By Akinyele Umoja
This article was originally published in Black Agenda Report on July 12.
Mutulu Shakur passed away [on July 6] just seven months after being paroled. Like other political prisoners he was released only when he was terminally ill. The U.S. has more political prisoners and incarcerates them for 30, 40, 50, and even 60 years, far longer than any other country.
The New Afrikan Independence Movement and revolutionary Pan-Afrikanists salute our freedom fighter, Dr. Mutulu Shakur, who joined the Ancestors on July 7, 2023. Dr. Shakur was a grassroots organizer, teacher, soldier, anti-repression activist, healer, and unifier of the youth and street forces (whether in the community or inside prison walls).
Dr. Shakur defined himself as a revolutionary nationalist, Pan-Afrikanist, and anti-imperialist. He joined the Revolutionary Action Movement (RAM) as a teenager in 1966. He was also a signer of the Declaration of Independence of the Provisional Government of the Republic of New Afrika (PGRNA) in 1968 and a founding member of the New Afrikan People’s Organization (NAPO) in 1984.
Dr. Shakur lived underground for four years due to his involvement in the New Afrikan Freedom Fighter wing of the Black Liberation Army (BLA). Dr. Shakur was captured on February 12, 1986, and convicted on conspiracy charges that included revolutionary acts of expropriation of capitalist institutions to support movement institutions, including armed defense capacity, providing material support to the Afrikan liberation struggle (particularly in Zimbabwe). The imperialist prosecution also included the 1979 liberation of freedom fighter Assata Shakur from imprisonment in the charges against him.

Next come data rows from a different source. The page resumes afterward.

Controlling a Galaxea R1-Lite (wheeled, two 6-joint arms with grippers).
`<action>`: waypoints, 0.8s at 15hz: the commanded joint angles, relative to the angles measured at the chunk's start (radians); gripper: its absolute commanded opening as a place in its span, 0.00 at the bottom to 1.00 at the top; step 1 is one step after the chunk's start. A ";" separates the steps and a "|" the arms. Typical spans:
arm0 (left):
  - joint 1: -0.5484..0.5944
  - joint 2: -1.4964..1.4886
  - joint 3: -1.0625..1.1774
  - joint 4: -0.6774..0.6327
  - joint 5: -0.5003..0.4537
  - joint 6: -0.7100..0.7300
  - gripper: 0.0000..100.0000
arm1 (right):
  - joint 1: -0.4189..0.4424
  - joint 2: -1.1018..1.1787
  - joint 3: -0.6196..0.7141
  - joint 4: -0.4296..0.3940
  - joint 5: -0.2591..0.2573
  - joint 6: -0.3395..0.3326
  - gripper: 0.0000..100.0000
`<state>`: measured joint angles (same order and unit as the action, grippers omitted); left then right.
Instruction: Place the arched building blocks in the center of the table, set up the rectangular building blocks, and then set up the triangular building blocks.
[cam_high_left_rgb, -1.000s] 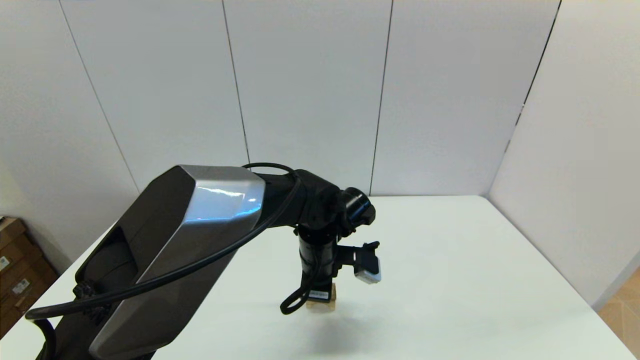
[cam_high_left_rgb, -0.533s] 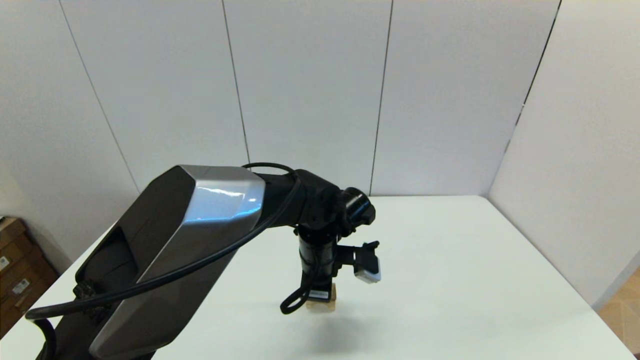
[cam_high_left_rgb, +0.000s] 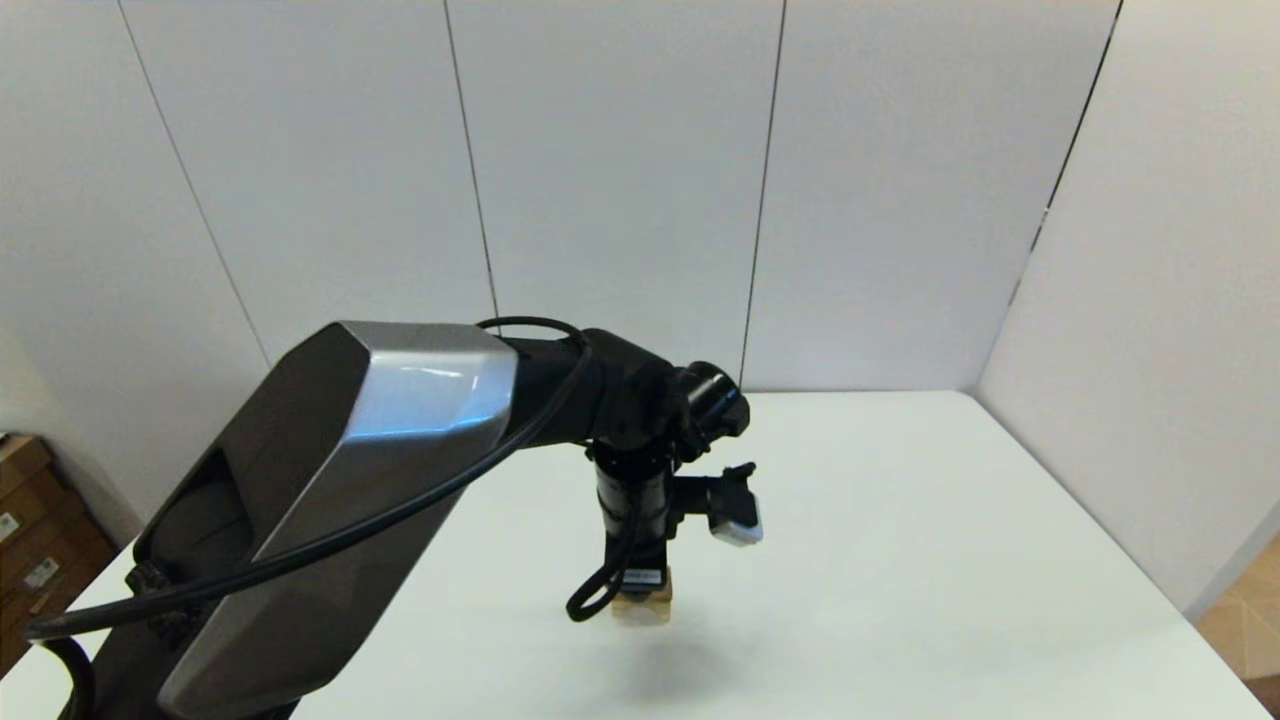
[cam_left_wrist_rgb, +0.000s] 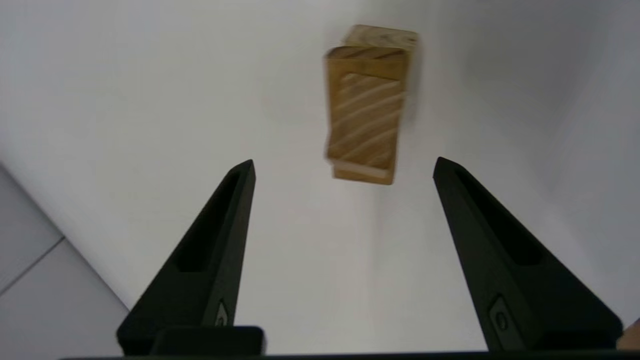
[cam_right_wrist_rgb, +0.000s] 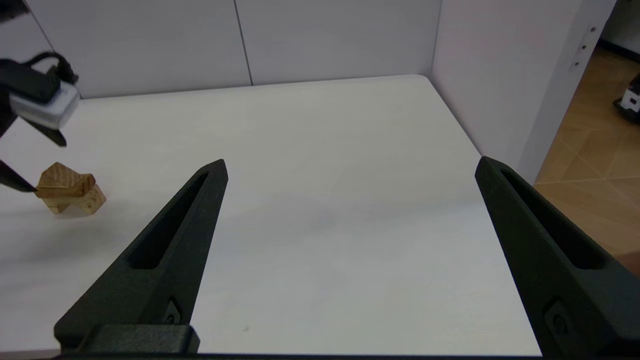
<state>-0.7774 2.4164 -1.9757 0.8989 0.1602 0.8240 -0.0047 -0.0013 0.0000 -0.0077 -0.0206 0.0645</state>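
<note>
**Left arm drawing up from the finished stack.** The left gripper (cam_left_wrist_rgb: 344, 161) hangs directly over the blocks with its jaws spread wide and nothing between them. In the head view the arm comes in from 8 o'clock, and the stack shows just at 6 o'clock of the wrist, near the middle of the desk (cam_high_left_rgb: 900, 500).

From above, the pile reads as three layers:
- The pale arched building block (cam_left_wrist_rgb: 382, 35) is at the base.
- The darker rectangular building block (cam_left_wrist_rgb: 366, 53) appears to lie across it.
- The triangular building block (cam_left_wrist_rgb: 369, 117) is uppermost, ridge up.

The layers lie close together, so where each one ends is hard to tell.

**Change.** Against half a second ago, the left arm's elbow shell and wrist sit slightly higher, while the blocks keep the same spot on the desk. The jaws are clear of the wood, so the wedge stands released.

**Meaning.** By appearance, all three placements are done. What remains is a clean, straight withdrawal, since a sideways brush could topple the wedge.

The right gripper (cam_right_wrist_rgb: 351, 161) is parked toward 4 o'clock, off the head view, with its jaws wide and empty.
</note>
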 joint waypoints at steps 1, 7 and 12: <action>0.073 -0.145 0.000 -0.009 0.048 -0.085 1.00 | 0.000 0.001 0.002 0.000 -0.001 0.000 1.00; 0.313 -0.583 0.044 0.075 0.061 -0.324 1.00 | 0.000 0.001 0.000 -0.002 -0.001 0.000 1.00; 0.550 -1.031 0.222 0.066 0.061 -0.416 1.00 | 0.000 0.001 0.002 0.000 -0.001 0.000 1.00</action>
<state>-0.3934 1.7038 -1.8819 0.9626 0.2187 0.4472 -0.0047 -0.0013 0.0000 -0.0077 -0.0211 0.0645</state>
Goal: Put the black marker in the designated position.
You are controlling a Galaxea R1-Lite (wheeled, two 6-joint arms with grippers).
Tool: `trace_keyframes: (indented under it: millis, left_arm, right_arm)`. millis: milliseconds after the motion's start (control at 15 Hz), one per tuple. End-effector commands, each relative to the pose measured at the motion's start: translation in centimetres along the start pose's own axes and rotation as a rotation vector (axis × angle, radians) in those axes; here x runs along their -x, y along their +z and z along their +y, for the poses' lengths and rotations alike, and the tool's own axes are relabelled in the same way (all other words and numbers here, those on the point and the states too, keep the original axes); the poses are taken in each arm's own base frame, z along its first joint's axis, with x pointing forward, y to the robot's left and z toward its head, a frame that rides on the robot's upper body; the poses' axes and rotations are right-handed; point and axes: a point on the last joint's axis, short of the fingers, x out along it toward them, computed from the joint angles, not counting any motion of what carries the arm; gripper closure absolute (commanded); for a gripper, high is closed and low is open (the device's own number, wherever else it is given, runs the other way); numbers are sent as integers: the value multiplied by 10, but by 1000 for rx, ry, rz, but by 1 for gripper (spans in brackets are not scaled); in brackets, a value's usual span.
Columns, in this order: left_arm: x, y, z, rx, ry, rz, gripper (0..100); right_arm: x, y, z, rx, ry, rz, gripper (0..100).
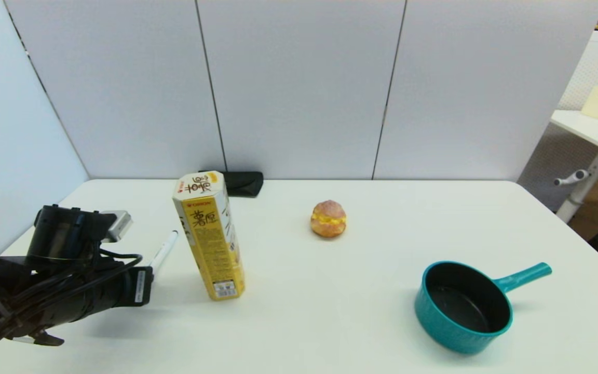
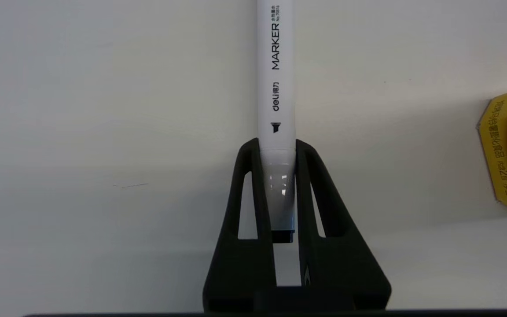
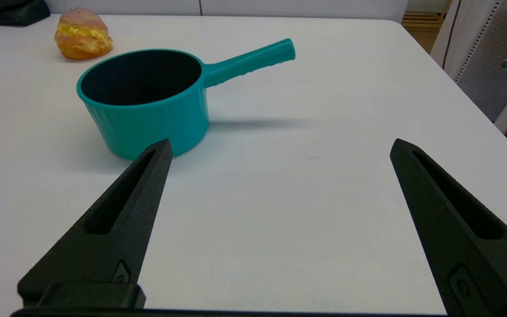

During his captivity in federal prisons, Dr. Shakur organized and provided political education and health care to his fellow prisoners and continued to be a human rights advocate. Dr. Shakur continued to be a target of political repression during his captivity. He was constantly harassed and unjustly segregated from other prisoners, despite his work to bring peace, literacy, and end violence in prisons he was held in.
The conditions of his captivity significantly compromised his health. He battled strokes, COVID-19 and cancer as a result of his confinement and isolation. Dr. Shakur was released from captivity in December 2022 due to a vigorous campaign for compassionate release by grassroots activists, artists, clergy, elected officials, and academics. He continued to advocate for the national liberation of New Afrika, the freedom of political prisoners, and people’s medicine in the last months of his life. Dr. Shakur also championed the leadership of women in the national liberation and human rights struggle.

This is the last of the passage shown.